21.05.2019
min czytania
Udostępnij
test: 9/2018,
cena: 240000 zł
Rok 2013 przyniósł początek zmian w serii 2000. Pojawiły się nowe urządzenia, ale przedwzmacniacz pozostał tylko jeden. Model 2110 składa się z czterech sekcji. Zasilacz wylądował w osobnej obudowie i stanowi gustowną podstawę pod pudełko z elektroniką sygnałową. Tę zaś tworzą trzy wyodrębnione części: logiczno-sterująca oraz dwie sygnałowe, osobne dla każdego kanału. Konstrukcja jest skomplikowana, pełna bezkompromisowych rozwiązań technicznych. Z drugiej strony – na tyle prosta, aby sygnał nie płynął przez zbędne układy.

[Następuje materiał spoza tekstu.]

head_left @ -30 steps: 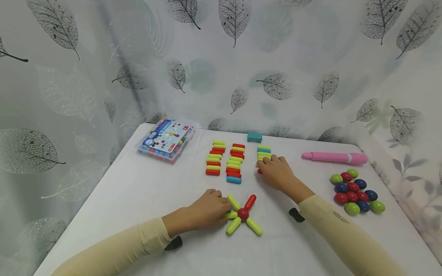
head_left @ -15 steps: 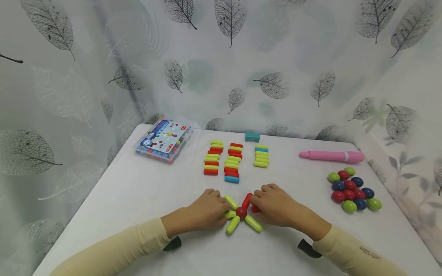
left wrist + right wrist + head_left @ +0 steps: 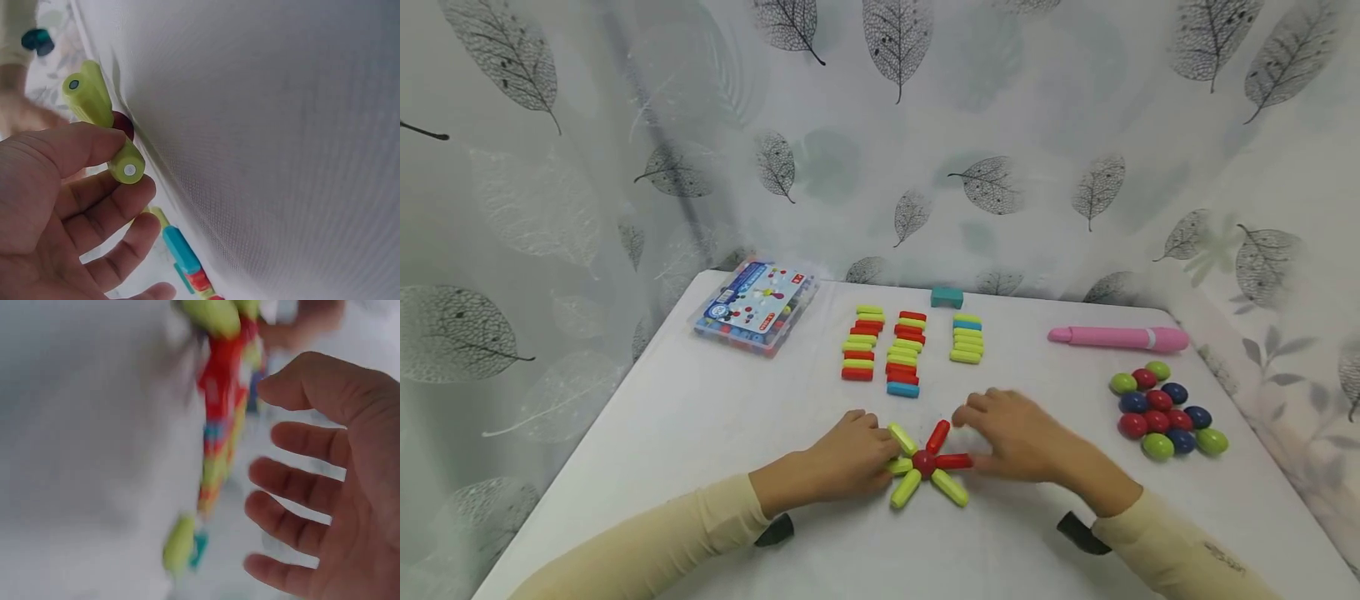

Jakość wykonania pozostaje poza dyskusją – Boulder jest z niej znany. Podobnie jak z długowieczności i niezawodności. Jak gra przedwzmacniacz za 240 tysięcy? Tak, jakby go nie było. To nie jest element do poprawiania systemu, tylko preamp doskonały. Początek drogi do stworzenia konfiguracji marzeń, której każdy komponent musi prezentować niebotycznie wysoki poziom. W takiej możecie umieścić dowolny inny preamp i zastanawiać się, czego mu do Bouldera brakuje. Ta zasada nie działa ponoć w drugą stronę.